- _Required action_:
Emit an exact copy of the lines running from the start of the records to the line containing "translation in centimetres", both included.
The input: Begin
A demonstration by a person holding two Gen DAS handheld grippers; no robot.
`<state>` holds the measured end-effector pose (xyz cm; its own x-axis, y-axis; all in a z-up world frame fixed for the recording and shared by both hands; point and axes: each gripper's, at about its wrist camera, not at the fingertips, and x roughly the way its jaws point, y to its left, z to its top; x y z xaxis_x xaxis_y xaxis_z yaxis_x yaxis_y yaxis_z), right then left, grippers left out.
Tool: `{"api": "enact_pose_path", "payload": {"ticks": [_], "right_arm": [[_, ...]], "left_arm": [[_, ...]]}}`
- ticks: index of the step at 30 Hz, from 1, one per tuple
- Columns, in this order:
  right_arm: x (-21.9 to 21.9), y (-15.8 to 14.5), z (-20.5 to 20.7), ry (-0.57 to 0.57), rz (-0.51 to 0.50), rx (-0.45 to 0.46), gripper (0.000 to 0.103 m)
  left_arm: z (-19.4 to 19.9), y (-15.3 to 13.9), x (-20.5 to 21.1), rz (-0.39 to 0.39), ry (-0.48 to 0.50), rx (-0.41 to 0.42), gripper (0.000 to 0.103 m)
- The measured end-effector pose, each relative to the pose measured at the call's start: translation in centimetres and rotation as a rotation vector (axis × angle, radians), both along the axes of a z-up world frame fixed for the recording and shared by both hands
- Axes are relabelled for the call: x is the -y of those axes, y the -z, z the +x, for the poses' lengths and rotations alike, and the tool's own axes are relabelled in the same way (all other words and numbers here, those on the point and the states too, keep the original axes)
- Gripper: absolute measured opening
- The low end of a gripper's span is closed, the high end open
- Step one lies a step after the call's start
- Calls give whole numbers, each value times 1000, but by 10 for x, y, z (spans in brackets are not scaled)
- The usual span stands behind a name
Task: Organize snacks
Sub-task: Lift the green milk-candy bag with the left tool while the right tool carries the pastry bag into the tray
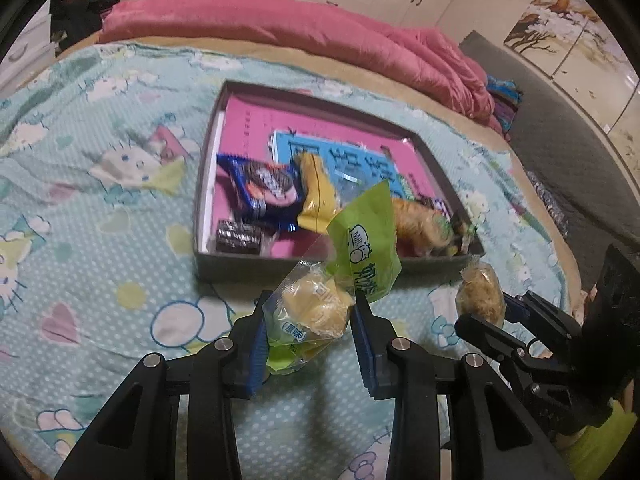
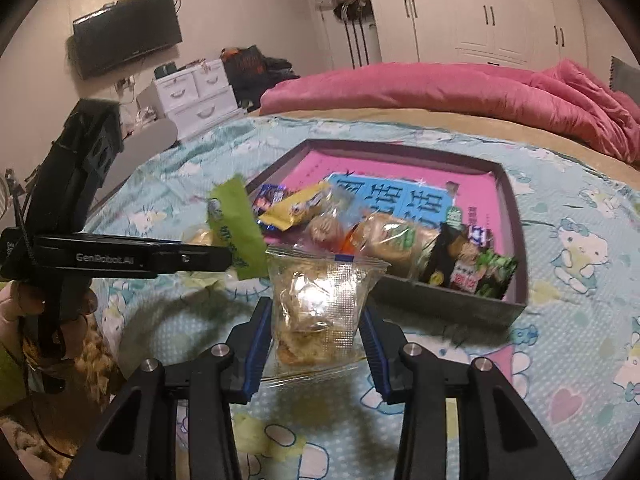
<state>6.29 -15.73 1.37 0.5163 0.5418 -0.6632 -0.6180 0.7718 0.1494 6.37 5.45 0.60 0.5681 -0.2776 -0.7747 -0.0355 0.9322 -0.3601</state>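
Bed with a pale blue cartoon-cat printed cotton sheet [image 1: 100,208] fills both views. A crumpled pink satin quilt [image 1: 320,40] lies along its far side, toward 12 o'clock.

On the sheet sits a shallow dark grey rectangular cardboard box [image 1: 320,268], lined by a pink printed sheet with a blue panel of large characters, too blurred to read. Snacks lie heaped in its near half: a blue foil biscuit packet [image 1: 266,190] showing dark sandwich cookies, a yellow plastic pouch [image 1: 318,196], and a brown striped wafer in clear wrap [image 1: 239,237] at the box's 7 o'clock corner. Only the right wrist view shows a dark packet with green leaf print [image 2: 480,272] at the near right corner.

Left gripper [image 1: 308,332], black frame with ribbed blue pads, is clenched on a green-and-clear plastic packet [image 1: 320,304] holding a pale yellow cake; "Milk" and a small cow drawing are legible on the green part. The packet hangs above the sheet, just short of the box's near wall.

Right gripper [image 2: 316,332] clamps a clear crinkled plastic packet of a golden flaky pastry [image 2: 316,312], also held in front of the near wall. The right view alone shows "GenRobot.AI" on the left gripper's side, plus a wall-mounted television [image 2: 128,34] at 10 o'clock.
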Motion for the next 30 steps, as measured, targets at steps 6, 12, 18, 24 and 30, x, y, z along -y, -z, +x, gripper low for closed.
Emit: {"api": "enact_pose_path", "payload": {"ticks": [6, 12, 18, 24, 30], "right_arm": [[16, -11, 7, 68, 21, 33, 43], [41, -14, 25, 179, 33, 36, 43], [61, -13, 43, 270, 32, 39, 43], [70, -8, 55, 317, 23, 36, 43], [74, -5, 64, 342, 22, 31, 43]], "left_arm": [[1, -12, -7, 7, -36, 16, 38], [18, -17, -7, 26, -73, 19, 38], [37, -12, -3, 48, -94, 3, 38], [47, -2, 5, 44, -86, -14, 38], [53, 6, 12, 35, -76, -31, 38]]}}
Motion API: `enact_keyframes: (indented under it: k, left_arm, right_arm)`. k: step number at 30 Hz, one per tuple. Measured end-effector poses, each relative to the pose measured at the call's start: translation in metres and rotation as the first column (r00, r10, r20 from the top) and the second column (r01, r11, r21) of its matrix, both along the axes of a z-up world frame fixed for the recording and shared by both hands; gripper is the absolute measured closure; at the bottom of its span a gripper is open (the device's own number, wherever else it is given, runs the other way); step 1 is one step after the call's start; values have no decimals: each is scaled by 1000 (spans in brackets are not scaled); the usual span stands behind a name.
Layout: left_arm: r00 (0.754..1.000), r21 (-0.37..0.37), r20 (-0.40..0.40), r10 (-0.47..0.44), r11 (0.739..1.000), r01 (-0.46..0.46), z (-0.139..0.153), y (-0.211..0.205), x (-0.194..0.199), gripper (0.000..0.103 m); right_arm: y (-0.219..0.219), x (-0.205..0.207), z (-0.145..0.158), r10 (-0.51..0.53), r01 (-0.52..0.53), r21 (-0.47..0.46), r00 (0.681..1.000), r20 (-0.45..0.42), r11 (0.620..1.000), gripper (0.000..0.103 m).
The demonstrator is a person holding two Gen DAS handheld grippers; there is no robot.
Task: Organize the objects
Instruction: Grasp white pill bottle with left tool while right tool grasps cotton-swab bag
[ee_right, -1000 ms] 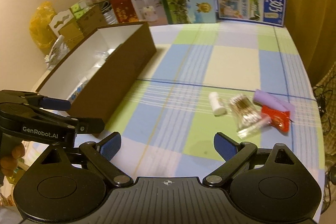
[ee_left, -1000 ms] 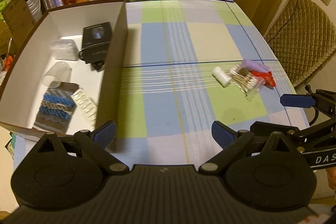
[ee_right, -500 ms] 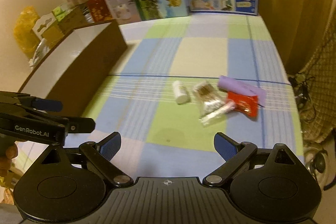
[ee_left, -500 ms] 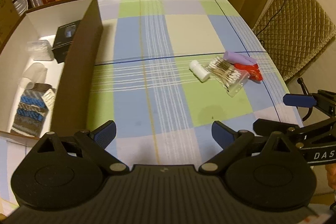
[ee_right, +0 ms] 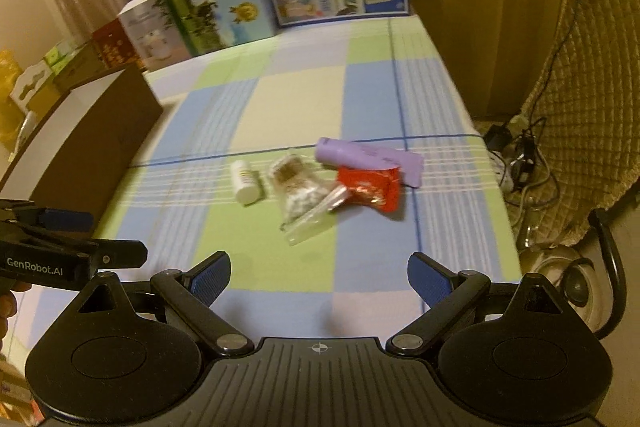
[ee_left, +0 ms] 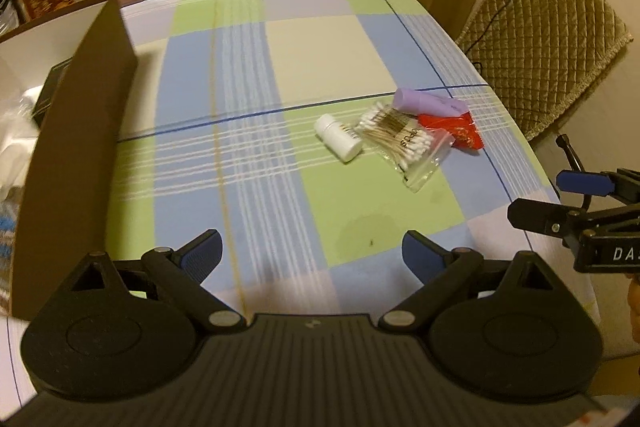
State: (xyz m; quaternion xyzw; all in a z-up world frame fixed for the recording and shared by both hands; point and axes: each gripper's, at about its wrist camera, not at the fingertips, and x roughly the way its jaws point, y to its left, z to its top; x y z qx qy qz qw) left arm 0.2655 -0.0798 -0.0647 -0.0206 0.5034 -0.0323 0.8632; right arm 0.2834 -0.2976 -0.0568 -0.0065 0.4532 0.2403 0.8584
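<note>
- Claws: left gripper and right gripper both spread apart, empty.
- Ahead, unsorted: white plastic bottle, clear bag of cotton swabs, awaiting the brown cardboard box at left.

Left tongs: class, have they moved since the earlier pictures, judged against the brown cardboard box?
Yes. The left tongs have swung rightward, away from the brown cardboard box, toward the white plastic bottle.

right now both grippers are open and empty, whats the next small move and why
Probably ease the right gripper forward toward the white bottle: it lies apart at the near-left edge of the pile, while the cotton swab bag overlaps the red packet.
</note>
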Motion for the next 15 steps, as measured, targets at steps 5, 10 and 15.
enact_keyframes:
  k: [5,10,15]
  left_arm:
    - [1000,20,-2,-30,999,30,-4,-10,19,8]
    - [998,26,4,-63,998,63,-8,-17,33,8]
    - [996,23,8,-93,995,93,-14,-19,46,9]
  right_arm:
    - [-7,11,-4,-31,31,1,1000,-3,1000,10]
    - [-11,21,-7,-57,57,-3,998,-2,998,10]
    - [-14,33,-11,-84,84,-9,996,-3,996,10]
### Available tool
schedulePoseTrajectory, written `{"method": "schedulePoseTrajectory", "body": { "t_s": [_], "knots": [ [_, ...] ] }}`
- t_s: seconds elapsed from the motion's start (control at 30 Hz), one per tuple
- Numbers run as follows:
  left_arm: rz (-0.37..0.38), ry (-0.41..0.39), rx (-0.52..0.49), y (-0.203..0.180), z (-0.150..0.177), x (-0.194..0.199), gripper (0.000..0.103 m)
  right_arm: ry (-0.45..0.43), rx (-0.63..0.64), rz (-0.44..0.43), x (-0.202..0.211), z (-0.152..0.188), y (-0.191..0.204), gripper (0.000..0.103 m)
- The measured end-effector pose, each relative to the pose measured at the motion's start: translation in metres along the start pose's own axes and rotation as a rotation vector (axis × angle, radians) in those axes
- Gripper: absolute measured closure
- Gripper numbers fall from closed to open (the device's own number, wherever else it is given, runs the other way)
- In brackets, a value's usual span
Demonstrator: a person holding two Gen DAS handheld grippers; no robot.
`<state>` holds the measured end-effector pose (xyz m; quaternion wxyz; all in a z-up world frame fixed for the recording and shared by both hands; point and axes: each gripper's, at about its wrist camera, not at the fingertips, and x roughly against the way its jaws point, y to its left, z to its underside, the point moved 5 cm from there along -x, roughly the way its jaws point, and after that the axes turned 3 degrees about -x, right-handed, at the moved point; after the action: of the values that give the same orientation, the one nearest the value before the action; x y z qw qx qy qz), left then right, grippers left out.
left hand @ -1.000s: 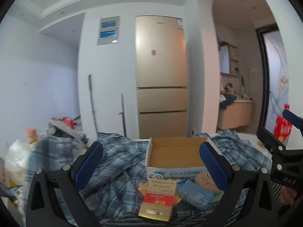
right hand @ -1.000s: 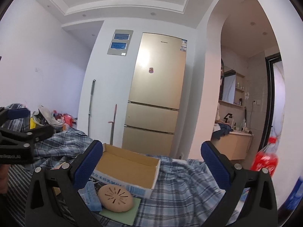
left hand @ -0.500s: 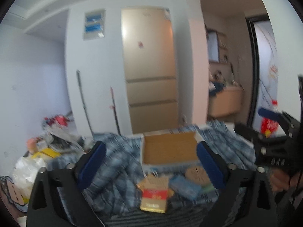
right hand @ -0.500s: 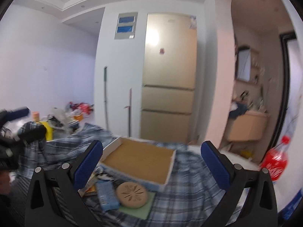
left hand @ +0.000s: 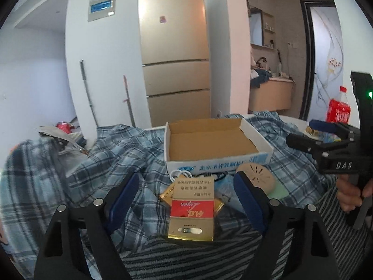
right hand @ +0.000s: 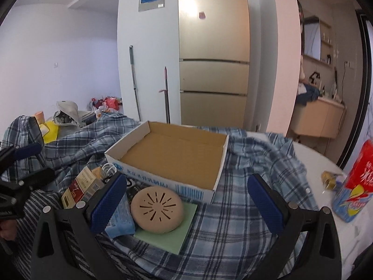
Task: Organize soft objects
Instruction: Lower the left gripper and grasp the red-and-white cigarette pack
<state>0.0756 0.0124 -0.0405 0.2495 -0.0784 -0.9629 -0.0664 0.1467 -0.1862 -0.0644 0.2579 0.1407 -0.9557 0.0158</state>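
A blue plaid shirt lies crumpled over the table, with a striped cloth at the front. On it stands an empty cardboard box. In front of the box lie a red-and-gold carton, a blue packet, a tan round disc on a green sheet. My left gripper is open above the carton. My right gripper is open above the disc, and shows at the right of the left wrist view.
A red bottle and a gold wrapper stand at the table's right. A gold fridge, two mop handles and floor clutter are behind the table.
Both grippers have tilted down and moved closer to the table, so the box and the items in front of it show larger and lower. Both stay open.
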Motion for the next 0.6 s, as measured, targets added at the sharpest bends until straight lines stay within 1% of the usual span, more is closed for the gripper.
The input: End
- _Answer to this task_:
A demonstration by a person holding two Gen DAS handheld grippers; no robot.
`<state>` holds the measured end-effector pose (xyz cm; its own x-axis, y-axis; all in a z-up world frame fixed for the recording and shared by both hands; point and axes: each gripper's, at about its wrist camera, not at the fingertips, and x roughly the way its jaws point, y to its left, z to its top; x y z xaxis_x xaxis_y xaxis_z yaxis_x yaxis_y yaxis_z), right then left, grippers left out.
Tool: `{"api": "enact_pose_path", "payload": {"ticks": [_], "right_arm": [[_, ...]], "left_arm": [[_, ...]]}}`
- ticks: index of the step at 30 Hz, from 1, one per tuple
- Columns, in this order:
  right_arm: x (-21.9 to 21.9), y (-15.8 to 14.5), z (-20.5 to 20.7), ry (-0.57 to 0.57), rz (-0.51 to 0.50), rx (-0.45 to 0.46), gripper (0.000 to 0.103 m)
  left_arm: z (-19.4 to 19.9), y (-15.3 to 13.9), x (-20.5 to 21.1), rz (-0.39 to 0.39), ry (-0.48 to 0.50), rx (-0.41 to 0.42), gripper (0.000 to 0.103 m)
- The measured end-effector pose, each relative to the pose measured at the call's start: translation in centimetres and rotation as a rotation vector (axis × angle, radians), both along the axes of a z-up world frame fixed for the recording and shared by both hands

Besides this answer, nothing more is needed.